I have always considered it a great privilege that I did both my master’s and doctoral levels of theological studies at the evangelical Anglican seminary Wycliffe College, here in Toronto. There I was exposed to the scholarship and piety of such men as R. K. Harrison, Richard Longenecker, Jakob Jocz, Oliver O’Donovan, and Alan Hayes, and profoundly shaped by the Reformed worship of the Book of Common Prayer. For a while in the 1970s, a fellow-student and I—he coming from a non-denominational charismatic background and I from a Fellowship Baptist context—considered becoming Anglicans, for there was much that we found attractive in evangelical Anglicanism. But I stumbled over two issues in particular, though I suspect there would be further issues today. First, I could not be reconciled to the idea of infant baptism. I could not—and still cannot— see any place for such a rite in the life of a church seeking to be in harmony with the New Testament. Then, there was one of the Six Principles of the College that well summed up the doctrinal orientation of the school. I could fully subscribe to five of the six, which encapsulated the Reformed piety of the Church of England when it was founded in the sixteenth century—for these principles, see “Six Principles” (http://www.wycliffecollege.ca/subsection.php?aid=4&sid=8&ssid=6). But I wrestled with the fifth one, which entailed subscription to “The historic episcopate, a primitive and effective instrument for maintaining the unity and continuity of the Church.”
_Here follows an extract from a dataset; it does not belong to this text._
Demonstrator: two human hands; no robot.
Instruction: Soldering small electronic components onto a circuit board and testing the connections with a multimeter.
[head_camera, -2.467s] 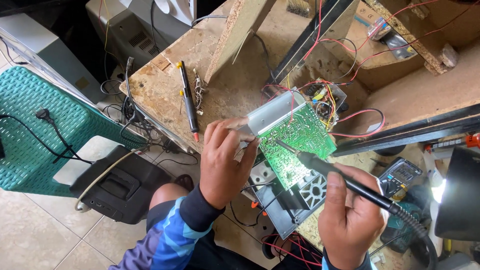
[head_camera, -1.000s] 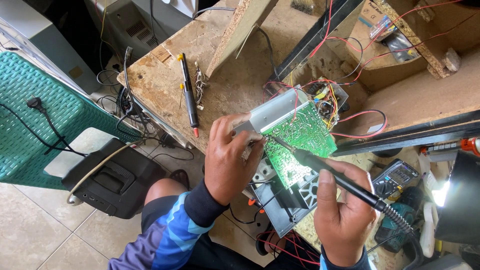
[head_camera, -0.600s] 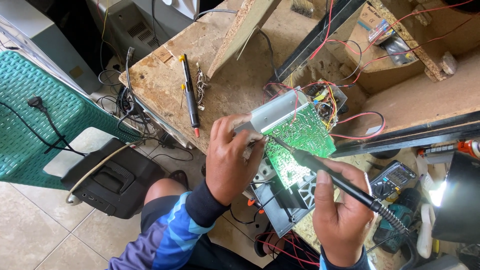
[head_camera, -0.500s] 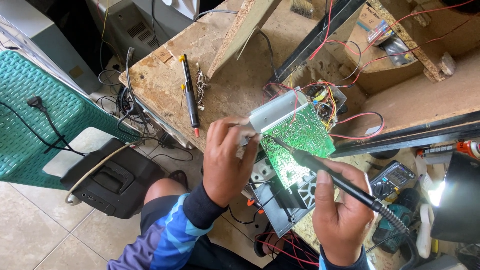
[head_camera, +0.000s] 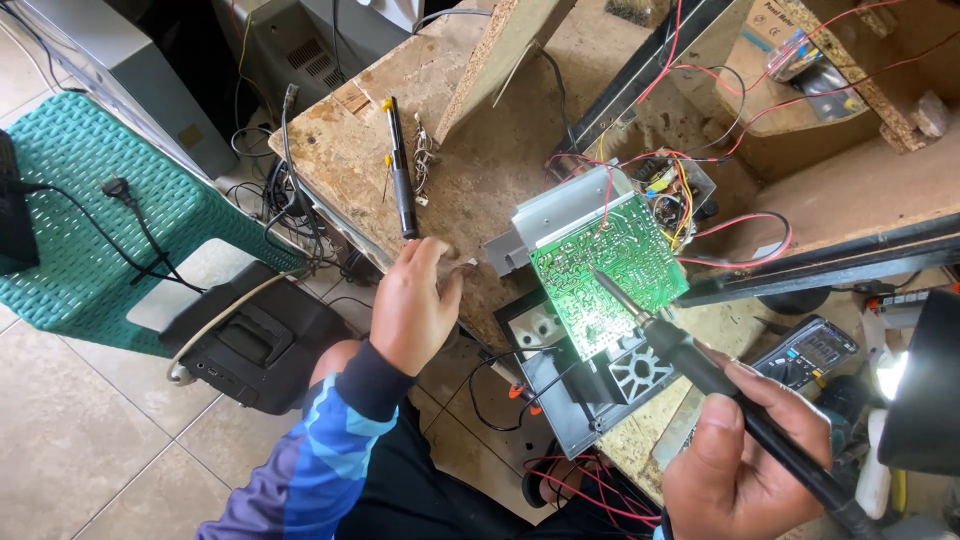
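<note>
One soldering iron (head_camera: 700, 365), tip up-left on green board (head_camera: 610, 270), right hand (head_camera: 740, 460) grip wrapped round it.

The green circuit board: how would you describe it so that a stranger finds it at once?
Start at the chipboard worktable. Near its front edge a grey metal chassis stands tilted, and the green circuit board is mounted on it. It is the only green panel there, dotted with solder points, and the soldering iron in the right hand touches it.
</note>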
As a student of Patristics, I knew something of the early roots of episcopacy. Ignatius of Antioch (died c.107) was clearly an early advocate of a threefold form of church government (bishop, elders, and deacons). But, as with baptism, I had to test episcopacy against the New Testament. And in that foundation document for the church, there are only two ongoing offices distinctly delineated—elders, sometimes called bishops or overseers, and deacons. Other ministries, like that of the Apostles, were foundational in the structure of the Church, but never intended to be ongoing. Moreover, studying the New Testament I was convinced that the congregation played a vital role in the governance of the Church. I thus embraced what John Owen (1616-1683), the “Calvin of England,” has called “the old, glorious, beautiful face of Christianity.” For an historical study of this, see my “ ‘The old, glorious, beautiful face of Christianity’: Congregationalism and Baptist life”, The Gospel Witness, 84, No. 5 (October 2005).
So I did not become an Anglican but stayed a Baptist, more firmly and consciously committed to our Congregational heritage. But I am so glad I went through the struggle of determining what church polity best reflected that of the New Testament church. It deepened my love for and commitment to our Baptist heritage.